En 1972, Barnard rejoint McLaren et fait ses premières classes en F1 aux côtés du chef designer Gordon Coppuck. C’est l’époque de la M23, l’une des monoplaces les plus performantes du milieu des années 70. Il est recruté ensuite par l’équipe américaine Parnelli, qui fait un bref passage en F1 avec Mario Andretti avant de retourner en Indycar. Il file ensuite chez Chaparral, un constructeur très réputé à l’époque pour ses innovations aérodynamiques.
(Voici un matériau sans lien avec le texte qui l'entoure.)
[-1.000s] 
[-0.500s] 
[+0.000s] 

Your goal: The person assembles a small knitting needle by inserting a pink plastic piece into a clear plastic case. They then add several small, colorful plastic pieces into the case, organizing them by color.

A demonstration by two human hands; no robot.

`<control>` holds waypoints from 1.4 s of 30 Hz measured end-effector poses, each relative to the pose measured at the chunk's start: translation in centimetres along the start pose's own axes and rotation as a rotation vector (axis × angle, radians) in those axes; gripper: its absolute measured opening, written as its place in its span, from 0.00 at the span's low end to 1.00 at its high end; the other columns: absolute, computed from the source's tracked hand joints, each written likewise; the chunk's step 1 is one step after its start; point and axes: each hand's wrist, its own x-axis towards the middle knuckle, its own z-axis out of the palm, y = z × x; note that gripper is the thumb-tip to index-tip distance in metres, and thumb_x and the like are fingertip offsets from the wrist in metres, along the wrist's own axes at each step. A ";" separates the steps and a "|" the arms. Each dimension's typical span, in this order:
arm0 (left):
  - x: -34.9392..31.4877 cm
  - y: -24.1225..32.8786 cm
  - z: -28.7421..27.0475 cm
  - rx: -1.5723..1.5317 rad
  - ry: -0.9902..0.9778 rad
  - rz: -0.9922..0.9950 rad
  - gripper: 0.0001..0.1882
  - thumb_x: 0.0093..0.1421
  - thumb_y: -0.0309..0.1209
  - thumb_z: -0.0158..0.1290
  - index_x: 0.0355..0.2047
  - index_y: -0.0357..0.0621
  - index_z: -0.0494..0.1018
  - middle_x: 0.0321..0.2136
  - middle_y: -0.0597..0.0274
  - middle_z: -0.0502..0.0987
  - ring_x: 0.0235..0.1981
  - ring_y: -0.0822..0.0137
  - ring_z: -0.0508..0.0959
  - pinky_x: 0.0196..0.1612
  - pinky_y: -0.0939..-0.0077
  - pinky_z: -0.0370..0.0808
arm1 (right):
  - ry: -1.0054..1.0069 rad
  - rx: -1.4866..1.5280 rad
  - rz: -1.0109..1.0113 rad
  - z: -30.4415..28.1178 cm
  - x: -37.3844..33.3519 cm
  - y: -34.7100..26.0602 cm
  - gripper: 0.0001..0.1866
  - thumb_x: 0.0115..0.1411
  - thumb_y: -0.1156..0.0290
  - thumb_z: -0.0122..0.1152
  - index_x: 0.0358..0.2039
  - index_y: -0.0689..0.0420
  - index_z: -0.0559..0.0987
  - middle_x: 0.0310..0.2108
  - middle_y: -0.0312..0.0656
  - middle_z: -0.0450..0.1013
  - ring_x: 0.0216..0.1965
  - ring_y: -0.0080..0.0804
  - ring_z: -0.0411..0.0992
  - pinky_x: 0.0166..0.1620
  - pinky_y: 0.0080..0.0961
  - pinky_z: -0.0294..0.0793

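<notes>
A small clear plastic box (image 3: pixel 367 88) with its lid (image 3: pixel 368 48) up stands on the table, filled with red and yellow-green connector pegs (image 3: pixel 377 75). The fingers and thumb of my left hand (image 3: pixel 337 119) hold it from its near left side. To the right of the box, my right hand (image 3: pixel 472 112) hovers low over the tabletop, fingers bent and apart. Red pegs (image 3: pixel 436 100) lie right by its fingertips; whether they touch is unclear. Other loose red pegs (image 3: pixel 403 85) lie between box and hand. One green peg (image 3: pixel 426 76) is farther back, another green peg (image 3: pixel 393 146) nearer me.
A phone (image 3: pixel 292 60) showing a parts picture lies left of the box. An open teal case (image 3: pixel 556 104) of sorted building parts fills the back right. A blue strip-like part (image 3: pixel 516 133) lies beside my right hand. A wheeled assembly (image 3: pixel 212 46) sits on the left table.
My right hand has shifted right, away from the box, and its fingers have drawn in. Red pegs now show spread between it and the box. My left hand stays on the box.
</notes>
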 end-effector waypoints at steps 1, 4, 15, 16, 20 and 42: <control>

Il y développe notamment la 2K, première Indycar reprenant le principe d’effet de sol, introduit par Lotus en F1 quelques années plus tôt. Cette voiture gagne l’Indy 500 et le championnat CART en 1980 avec Johnny Rutherford.

La monocoque

Ses créations remarquées attirent l’attention de Ron Dennis, le nouveau boss de McLaren F1, qui lui confie la conception d’une voiture fondamentale : la McLaren MP4/1 de 1981. C’est la première monoplace McLaren de l’ère Dennis, portant le nom de code « Marlboro Project 4 » qui matérialisait la fusion de l’ancienne équipe McLaren avec la structure de Formule 2 du manager anglais. Mais surtout, la MP4/1 introduit une innovation majeure : la monocoque en fibre de carbone, qui impose de nouveaux standards de rigidité et de protection du pilote, conçue en partenariat avec la firme américaine Hercules Aerospace.

Les réserves émises par certains sur cette nouvelle technologie se dissipent au GP d’Italie 1981 à Monza, quand John Watson subit un énorme crash qui servira de témoignage du bien-fondé de la monocoque carbone, le pilote ayant survécu à un accident qui aurait été probablement fatal auparavant. De 1984, année qui marque l’arrivée du V6 Turbo TAG Porsche, jusqu’en 1986, McLaren est l’écurie dominante de la F1, la MP4/2 et ses évolutions remportant trois titres pilotes avec Niki Lauda et Alain Prost ainsi que deux constructeurs.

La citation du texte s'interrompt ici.